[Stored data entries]
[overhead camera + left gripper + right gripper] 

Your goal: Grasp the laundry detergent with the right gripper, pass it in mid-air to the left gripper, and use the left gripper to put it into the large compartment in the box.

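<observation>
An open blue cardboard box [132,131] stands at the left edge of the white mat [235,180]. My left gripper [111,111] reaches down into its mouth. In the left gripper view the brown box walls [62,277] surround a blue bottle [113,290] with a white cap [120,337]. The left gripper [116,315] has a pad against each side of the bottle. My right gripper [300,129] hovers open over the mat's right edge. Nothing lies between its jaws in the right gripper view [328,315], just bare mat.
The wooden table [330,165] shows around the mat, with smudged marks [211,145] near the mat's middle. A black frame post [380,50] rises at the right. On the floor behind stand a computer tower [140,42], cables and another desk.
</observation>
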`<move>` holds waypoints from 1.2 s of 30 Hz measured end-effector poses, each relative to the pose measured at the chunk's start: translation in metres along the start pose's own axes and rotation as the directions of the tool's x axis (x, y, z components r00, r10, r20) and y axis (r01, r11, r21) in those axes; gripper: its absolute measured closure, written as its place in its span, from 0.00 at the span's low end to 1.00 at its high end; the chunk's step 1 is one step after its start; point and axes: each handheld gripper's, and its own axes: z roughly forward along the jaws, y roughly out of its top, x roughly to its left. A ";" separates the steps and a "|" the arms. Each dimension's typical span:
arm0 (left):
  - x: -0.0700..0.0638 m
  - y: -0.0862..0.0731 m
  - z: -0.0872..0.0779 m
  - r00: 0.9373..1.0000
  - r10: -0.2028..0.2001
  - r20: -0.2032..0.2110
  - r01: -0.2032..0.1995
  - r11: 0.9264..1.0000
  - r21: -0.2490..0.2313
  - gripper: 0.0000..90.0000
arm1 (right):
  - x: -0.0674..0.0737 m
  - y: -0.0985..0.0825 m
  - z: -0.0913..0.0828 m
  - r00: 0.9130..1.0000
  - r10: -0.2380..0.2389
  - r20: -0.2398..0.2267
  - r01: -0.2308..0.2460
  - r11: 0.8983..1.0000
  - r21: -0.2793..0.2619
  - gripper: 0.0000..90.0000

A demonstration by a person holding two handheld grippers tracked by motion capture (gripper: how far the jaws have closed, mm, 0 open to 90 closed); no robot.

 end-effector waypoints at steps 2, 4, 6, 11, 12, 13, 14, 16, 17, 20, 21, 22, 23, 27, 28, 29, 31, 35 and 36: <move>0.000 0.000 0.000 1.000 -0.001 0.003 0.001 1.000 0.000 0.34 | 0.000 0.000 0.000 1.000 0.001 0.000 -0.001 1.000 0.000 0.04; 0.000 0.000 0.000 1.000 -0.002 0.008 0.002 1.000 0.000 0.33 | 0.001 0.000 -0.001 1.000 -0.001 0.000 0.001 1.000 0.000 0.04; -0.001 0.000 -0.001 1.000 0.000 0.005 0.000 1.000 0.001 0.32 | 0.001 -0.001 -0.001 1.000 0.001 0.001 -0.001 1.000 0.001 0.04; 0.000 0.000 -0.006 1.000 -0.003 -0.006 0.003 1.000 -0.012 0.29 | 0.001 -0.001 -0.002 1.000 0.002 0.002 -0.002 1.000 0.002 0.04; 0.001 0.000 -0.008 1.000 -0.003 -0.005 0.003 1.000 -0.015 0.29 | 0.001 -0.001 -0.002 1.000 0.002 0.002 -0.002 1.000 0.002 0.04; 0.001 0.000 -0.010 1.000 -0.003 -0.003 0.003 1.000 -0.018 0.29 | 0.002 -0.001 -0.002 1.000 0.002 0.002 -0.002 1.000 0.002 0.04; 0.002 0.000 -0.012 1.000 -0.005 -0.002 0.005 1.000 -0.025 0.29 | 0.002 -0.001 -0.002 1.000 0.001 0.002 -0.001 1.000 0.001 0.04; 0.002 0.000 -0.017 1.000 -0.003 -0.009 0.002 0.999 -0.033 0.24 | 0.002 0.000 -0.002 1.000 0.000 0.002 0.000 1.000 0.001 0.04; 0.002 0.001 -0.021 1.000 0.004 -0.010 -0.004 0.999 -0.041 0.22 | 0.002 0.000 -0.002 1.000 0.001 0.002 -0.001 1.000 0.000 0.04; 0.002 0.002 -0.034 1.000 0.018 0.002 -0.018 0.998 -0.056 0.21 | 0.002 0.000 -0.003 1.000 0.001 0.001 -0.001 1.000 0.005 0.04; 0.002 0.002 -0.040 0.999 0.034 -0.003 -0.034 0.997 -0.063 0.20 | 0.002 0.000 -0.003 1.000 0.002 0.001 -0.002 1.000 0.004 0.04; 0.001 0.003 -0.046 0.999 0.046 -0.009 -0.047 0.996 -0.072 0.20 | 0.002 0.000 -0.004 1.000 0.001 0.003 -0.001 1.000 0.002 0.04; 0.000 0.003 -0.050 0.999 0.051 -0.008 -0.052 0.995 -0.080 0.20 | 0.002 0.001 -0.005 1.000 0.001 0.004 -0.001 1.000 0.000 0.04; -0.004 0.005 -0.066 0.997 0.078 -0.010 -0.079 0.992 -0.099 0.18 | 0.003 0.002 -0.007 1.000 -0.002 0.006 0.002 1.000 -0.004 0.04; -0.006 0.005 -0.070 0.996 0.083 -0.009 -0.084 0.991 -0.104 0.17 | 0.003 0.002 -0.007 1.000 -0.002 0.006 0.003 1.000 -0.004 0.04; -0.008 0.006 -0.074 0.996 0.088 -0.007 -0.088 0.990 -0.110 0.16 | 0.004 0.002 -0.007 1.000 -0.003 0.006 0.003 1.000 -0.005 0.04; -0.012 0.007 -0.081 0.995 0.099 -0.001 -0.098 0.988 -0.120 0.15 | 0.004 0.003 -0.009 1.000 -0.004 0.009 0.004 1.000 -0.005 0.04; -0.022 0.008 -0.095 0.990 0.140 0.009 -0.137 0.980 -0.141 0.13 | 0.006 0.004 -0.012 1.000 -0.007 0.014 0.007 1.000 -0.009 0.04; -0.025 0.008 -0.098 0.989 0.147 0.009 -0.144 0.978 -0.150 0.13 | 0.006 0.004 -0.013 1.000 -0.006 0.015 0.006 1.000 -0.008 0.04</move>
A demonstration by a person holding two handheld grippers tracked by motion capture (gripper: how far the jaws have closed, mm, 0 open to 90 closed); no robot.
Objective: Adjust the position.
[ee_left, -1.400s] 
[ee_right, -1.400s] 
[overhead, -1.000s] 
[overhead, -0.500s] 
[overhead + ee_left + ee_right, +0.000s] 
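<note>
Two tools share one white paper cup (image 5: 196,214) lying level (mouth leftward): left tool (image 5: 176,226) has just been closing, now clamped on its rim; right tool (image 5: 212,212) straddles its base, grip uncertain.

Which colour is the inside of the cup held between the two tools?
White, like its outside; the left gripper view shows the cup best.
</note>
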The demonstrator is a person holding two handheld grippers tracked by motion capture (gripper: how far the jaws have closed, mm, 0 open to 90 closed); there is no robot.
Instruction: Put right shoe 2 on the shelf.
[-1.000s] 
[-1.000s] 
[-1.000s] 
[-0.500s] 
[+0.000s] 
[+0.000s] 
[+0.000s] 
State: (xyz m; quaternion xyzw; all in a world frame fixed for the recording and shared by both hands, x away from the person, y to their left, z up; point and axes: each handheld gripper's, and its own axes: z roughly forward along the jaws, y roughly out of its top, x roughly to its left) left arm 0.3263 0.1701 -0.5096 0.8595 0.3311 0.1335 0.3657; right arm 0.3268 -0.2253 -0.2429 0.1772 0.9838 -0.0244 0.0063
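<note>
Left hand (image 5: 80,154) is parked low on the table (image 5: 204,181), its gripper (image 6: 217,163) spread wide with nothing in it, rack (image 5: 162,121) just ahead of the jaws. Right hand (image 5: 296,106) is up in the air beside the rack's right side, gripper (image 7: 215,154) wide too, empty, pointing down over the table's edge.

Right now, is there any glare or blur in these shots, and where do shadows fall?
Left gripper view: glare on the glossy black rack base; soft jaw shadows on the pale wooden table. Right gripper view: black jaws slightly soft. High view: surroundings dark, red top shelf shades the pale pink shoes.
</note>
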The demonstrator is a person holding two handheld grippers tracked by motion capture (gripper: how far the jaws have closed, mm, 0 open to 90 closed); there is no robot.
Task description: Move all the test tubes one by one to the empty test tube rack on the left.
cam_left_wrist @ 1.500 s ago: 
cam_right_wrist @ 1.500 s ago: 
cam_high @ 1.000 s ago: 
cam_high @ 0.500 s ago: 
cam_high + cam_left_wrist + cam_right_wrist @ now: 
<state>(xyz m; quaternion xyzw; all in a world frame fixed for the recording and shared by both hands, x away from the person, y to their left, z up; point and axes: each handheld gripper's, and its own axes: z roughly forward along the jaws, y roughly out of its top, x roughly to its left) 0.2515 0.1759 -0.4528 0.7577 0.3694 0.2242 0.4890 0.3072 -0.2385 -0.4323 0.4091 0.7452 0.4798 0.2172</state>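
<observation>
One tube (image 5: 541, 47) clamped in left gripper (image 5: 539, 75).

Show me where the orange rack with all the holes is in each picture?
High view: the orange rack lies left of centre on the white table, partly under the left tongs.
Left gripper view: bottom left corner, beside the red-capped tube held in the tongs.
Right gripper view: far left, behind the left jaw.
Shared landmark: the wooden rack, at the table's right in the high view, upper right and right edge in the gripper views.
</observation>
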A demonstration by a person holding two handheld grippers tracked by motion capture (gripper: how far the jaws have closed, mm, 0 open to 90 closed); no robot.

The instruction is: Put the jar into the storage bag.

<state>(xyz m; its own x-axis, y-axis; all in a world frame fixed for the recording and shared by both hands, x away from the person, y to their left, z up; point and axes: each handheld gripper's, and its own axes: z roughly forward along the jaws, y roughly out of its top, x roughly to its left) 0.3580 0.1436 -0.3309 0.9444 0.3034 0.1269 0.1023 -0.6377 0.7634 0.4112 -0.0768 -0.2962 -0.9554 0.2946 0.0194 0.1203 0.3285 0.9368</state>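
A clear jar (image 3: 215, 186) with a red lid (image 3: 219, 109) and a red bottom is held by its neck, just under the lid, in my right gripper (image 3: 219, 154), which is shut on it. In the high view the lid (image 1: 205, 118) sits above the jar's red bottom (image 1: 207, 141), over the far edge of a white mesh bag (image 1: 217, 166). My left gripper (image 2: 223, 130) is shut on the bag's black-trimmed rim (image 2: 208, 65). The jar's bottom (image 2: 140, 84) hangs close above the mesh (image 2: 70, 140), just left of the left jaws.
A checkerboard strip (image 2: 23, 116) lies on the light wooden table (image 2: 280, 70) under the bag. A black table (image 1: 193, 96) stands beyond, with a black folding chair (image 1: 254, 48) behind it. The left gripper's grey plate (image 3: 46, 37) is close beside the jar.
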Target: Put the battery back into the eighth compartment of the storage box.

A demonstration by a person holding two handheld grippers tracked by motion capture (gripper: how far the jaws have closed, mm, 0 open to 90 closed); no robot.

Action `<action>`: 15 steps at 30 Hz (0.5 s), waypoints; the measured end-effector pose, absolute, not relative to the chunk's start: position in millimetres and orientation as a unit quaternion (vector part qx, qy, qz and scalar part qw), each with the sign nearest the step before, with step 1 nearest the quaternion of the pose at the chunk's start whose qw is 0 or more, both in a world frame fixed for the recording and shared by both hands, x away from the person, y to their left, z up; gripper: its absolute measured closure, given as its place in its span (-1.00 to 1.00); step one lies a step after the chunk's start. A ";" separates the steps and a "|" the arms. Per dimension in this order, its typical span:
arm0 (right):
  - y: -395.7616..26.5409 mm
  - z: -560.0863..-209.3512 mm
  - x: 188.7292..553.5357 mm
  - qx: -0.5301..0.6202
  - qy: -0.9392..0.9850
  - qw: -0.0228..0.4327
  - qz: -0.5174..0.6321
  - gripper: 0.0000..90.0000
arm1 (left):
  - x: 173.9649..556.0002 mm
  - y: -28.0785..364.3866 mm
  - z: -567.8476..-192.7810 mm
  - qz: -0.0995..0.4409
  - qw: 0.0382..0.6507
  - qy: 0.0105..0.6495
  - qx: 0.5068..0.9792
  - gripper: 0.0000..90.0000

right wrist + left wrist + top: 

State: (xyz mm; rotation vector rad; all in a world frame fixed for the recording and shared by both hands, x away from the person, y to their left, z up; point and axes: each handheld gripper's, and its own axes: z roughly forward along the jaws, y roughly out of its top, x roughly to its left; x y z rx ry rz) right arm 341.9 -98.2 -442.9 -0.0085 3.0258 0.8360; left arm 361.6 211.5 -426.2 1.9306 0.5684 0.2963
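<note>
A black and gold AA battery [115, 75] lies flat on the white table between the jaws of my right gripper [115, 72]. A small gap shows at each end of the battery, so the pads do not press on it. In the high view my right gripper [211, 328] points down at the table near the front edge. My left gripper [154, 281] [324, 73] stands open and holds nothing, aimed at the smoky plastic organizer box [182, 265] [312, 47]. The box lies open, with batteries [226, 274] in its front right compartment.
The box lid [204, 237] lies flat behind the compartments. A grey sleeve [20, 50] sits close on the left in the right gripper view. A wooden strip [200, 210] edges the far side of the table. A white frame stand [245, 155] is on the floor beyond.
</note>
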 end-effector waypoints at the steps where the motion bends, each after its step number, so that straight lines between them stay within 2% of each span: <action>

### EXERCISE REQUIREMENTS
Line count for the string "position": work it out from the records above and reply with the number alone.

### ANSWER FOR THE TASK
2